From the first line of the material below to the line containing "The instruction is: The", repeat every line exactly and add nothing.

___

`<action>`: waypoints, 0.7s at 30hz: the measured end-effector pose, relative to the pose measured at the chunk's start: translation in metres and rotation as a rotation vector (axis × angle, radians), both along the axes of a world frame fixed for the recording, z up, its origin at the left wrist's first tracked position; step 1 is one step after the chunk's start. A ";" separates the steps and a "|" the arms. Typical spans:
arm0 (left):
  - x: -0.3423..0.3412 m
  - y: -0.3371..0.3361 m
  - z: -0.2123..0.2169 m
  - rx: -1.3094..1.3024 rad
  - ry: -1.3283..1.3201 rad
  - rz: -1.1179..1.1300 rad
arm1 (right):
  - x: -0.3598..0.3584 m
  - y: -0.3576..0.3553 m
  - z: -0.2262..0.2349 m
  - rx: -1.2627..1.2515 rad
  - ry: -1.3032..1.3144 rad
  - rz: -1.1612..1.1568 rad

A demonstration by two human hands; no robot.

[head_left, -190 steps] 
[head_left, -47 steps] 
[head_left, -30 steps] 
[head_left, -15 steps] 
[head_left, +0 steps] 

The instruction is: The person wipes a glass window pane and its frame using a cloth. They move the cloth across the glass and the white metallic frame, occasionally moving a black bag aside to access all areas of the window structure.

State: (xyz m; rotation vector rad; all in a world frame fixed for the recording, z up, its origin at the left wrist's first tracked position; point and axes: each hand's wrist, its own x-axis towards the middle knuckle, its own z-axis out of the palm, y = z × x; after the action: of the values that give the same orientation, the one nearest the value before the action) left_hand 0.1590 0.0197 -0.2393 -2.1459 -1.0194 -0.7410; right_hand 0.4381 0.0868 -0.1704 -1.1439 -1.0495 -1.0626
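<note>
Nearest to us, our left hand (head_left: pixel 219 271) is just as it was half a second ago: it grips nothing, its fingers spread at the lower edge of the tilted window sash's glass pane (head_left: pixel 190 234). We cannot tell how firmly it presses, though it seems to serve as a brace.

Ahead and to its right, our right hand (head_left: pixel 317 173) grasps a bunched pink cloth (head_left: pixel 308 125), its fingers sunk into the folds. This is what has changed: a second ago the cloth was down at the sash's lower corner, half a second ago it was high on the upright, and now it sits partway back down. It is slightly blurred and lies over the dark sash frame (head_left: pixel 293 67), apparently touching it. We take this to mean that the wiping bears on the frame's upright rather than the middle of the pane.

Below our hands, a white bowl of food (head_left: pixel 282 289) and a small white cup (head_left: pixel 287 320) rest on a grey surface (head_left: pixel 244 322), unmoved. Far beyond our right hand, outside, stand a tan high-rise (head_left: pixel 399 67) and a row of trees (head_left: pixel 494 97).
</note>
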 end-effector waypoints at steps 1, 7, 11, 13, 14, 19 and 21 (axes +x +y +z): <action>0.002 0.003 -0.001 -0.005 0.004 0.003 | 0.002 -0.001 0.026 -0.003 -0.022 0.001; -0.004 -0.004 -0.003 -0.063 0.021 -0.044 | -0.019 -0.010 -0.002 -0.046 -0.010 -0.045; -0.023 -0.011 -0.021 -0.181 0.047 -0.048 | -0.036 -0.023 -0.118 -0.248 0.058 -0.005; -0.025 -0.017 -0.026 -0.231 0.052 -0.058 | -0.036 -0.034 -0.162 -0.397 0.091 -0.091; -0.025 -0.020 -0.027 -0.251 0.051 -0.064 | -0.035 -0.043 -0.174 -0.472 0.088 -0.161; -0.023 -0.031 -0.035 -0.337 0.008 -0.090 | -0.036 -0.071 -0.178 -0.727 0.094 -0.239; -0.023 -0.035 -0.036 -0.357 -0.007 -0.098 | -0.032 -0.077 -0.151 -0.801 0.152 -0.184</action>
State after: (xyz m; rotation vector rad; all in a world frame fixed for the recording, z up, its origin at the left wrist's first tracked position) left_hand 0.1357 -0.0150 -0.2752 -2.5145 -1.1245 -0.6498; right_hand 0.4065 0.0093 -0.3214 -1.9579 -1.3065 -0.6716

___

Solution to this exercise –
`<action>`: waypoints, 0.7s at 30hz: the measured end-effector pose, relative to the pose measured at the chunk's start: translation in metres and rotation as a rotation vector (axis × angle, radians), both along the axes of a world frame fixed for the recording, z up, its origin at the left wrist's first tracked position; step 1 is one step after the chunk's start. A ";" separates the steps and a "|" the arms. Typical spans:
arm0 (left):
  - x: -0.3423..0.3412 m
  - y: -0.3371..0.3361 m
  - z: -0.2123..0.2169 m
  - rx: -1.3094..1.3024 rad
  - ry: -1.3283..1.3201 rad
  - rz: -1.1179..1.1300 rad
arm1 (right):
  - x: -0.3598..0.3584 m
  - y: -0.3576..0.3553 m
  - z: -0.2262..0.2349 m
  - rx: -1.2627..1.2515 rad
  - ry: -1.3032..1.3144 rad
  - rz: -1.1612..1.1568 rad

A demonstration by two human hands; no robot.

[head_left, -190 steps] 
[head_left, -47 steps] 
[head_left, -30 steps] 
[head_left, -15 steps] 
[head_left, +0 steps] 

The instruction is: The person wipes a glass window pane and its frame using a cloth. They move the cloth across the glass and the white metallic frame, occasionally moving a black bag aside to access all areas of the window structure.

The answer to this exercise has been written out completely.